Data extract:

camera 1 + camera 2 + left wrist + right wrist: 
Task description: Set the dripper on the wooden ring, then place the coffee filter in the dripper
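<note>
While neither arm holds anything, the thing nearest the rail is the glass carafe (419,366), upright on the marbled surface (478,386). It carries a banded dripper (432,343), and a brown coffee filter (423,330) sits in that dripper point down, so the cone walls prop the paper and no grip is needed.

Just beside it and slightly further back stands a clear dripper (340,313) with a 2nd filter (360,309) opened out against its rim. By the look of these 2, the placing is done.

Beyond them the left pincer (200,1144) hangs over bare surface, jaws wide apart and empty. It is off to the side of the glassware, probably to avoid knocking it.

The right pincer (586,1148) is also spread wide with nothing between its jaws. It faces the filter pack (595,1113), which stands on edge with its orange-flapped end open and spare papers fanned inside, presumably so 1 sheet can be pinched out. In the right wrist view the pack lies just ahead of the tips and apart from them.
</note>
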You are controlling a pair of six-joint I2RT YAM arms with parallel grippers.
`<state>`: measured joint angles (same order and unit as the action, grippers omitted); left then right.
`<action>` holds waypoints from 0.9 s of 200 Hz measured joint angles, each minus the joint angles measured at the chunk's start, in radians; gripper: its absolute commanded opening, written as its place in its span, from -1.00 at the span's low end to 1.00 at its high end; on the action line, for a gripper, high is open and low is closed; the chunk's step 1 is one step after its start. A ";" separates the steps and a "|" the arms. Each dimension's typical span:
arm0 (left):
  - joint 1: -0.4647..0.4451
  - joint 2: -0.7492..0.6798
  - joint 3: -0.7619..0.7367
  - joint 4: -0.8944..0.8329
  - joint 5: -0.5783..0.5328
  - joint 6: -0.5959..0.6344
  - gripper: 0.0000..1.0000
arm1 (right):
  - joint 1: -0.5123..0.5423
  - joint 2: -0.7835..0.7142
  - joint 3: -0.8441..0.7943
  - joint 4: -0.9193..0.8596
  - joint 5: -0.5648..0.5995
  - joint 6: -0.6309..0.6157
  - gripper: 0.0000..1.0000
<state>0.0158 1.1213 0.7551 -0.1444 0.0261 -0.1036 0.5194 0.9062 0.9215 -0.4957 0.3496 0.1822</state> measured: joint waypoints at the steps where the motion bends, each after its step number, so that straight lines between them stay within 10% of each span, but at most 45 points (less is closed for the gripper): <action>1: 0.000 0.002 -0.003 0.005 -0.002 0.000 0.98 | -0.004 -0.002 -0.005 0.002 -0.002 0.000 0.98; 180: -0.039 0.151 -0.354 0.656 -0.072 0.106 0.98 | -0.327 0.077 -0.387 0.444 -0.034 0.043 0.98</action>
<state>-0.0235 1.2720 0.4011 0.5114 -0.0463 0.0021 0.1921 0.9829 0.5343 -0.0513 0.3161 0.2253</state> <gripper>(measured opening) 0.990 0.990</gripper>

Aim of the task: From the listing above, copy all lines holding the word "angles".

Exercise result:
`<state>`: measured joint angles (same order and unit as the action, grippers omitted); left then right.
`<action>` holds waypoints from 0.9 s of 200 Hz measured joint angles, each minus the joint angles measured at the chunk's start, in radians; gripper: its absolute commanded opening, written as its place in its span, from -1.00 at the span's low end to 1.00 at its high end; on the action line, for a gripper, high is open and low is closed; the chunk's step 1 is one step after its start. A ";" separates the steps and a "|" the arms. Each dimension's typical span:

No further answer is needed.